Data records:
╭──

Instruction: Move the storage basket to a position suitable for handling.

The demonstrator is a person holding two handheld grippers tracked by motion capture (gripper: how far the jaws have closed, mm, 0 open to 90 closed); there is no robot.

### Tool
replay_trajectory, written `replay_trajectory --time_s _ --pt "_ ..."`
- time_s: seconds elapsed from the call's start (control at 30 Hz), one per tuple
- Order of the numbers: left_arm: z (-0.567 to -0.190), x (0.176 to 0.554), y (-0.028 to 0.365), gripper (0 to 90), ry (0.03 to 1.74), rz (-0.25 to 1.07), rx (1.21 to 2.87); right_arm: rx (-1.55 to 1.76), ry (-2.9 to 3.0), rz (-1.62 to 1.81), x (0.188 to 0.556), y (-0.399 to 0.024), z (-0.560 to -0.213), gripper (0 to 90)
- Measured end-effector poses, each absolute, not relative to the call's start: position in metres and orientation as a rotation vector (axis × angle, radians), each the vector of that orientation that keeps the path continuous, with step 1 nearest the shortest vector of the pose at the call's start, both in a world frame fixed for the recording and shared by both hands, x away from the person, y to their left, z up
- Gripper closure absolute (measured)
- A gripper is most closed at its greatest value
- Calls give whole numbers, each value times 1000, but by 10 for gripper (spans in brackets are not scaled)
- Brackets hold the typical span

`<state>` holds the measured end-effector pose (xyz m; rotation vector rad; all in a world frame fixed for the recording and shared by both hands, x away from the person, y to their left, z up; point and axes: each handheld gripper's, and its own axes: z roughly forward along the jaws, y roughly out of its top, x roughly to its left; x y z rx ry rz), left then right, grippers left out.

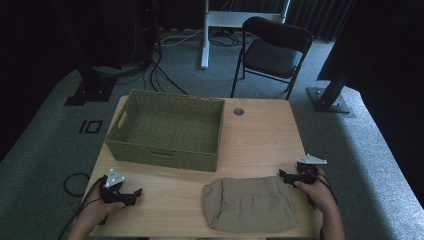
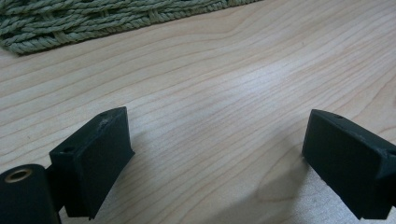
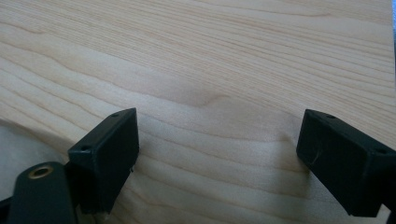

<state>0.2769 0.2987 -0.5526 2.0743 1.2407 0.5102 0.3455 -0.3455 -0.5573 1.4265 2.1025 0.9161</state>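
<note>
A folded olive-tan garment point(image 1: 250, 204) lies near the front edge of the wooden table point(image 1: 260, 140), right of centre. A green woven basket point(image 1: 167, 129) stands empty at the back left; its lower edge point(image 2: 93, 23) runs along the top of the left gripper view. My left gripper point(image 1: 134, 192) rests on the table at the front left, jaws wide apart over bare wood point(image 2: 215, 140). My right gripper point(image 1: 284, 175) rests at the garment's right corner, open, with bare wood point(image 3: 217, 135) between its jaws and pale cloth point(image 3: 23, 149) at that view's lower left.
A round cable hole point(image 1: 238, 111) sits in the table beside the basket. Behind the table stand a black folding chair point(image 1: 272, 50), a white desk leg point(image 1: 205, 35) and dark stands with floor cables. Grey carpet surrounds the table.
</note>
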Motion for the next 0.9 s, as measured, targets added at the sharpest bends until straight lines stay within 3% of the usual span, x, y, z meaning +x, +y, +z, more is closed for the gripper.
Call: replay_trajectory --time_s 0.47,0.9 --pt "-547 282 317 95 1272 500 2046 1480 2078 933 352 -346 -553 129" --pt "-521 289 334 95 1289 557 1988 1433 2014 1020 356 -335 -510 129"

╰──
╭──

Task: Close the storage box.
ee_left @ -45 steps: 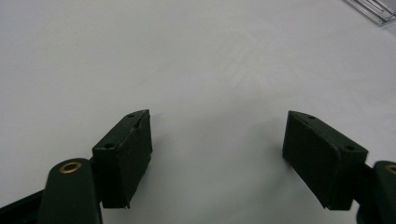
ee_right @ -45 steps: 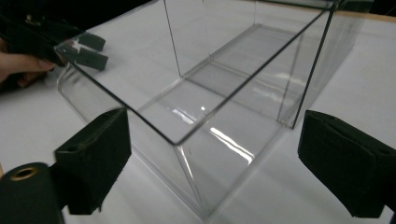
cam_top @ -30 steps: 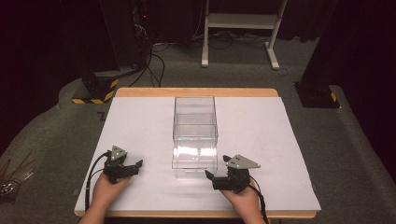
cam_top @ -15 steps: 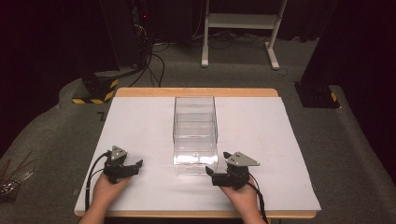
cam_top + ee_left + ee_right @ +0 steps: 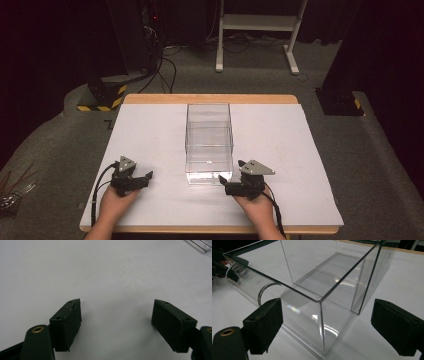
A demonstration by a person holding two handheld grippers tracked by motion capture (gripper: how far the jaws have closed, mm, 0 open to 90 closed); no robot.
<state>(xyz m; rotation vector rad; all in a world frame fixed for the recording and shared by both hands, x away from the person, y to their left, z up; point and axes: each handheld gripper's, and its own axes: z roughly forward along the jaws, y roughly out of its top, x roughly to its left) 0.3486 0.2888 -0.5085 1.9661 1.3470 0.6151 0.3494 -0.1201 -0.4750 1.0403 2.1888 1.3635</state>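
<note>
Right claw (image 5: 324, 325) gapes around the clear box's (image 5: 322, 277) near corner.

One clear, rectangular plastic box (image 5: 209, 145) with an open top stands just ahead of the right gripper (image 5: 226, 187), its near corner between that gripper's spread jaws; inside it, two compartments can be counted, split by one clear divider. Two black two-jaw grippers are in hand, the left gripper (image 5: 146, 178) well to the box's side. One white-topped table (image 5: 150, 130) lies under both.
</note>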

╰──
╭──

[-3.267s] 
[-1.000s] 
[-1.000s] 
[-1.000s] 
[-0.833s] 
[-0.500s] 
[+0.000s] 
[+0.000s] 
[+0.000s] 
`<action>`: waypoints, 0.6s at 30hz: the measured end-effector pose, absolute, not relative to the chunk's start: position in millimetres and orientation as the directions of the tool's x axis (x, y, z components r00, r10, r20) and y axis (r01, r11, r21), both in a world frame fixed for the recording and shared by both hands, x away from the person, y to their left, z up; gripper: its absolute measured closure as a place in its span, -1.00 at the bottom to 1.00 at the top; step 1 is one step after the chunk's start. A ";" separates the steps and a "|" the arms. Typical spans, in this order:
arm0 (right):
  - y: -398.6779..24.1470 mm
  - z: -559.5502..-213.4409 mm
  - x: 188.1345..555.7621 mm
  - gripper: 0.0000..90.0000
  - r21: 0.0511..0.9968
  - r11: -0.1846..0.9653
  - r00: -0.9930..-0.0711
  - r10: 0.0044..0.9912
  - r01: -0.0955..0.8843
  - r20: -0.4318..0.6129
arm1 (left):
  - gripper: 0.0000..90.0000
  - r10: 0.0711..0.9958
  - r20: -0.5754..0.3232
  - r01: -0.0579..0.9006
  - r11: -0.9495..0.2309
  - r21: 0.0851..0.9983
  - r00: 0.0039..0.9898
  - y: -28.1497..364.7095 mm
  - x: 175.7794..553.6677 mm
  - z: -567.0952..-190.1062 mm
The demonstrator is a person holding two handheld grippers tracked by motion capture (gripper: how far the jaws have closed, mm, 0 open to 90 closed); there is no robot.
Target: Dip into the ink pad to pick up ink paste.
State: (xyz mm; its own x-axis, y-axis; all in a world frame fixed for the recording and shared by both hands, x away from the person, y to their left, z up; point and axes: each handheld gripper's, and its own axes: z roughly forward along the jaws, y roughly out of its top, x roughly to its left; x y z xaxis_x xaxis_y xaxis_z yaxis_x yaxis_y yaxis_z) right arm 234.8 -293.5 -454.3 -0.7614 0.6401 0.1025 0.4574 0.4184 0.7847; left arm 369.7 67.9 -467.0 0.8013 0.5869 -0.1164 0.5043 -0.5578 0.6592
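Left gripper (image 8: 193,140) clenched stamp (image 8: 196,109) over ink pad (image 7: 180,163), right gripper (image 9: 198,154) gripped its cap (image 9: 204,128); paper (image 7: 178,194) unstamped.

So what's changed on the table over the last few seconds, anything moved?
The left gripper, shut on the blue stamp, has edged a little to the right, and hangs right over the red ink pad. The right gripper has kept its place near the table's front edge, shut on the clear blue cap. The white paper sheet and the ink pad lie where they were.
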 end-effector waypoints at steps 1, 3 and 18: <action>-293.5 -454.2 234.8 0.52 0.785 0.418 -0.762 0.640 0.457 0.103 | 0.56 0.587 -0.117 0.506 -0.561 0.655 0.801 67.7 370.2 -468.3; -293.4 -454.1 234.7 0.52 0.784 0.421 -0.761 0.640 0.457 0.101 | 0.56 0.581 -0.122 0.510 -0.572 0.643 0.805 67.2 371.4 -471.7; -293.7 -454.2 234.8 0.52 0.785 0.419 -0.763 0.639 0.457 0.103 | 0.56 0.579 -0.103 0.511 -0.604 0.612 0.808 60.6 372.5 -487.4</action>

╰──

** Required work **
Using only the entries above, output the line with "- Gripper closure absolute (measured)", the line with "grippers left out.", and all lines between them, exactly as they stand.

** Finished exercise **
- Gripper closure absolute (measured)
- A gripper is most closed at its greatest value
- Calls give whole numbers, each value times 1000, but by 10 for gripper (spans in brackets are not scaled)
- Brackets hold the typical span

`<state>` holds the measured end-effector pose (xyz m; rotation vector rad; all in a world frame fixed for the recording and shared by both hands, x away from the person, y to their left, z up; point and axes: each handheld gripper's, and its own axes: z roughly forward along the jaws, y roughly out of its top, x roughly to its left; x y z rx ry rz), left then right, grippers left out.

The complete answer has been presented.